* **REQUIREMENT**: Your answer is the listing, printed exactly as given.
★ ★ ★ ★ ★
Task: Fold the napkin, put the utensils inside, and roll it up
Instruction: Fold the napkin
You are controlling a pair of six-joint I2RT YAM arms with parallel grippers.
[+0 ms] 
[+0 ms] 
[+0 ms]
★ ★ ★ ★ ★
* **YOUR RESPONSE**:
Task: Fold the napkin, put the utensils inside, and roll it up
Instruction: Fold the napkin
You are controlling a pair of six-joint I2RT YAM arms with parallel grippers.
[+0 ms] 
[+0 ms] 
[+0 ms]

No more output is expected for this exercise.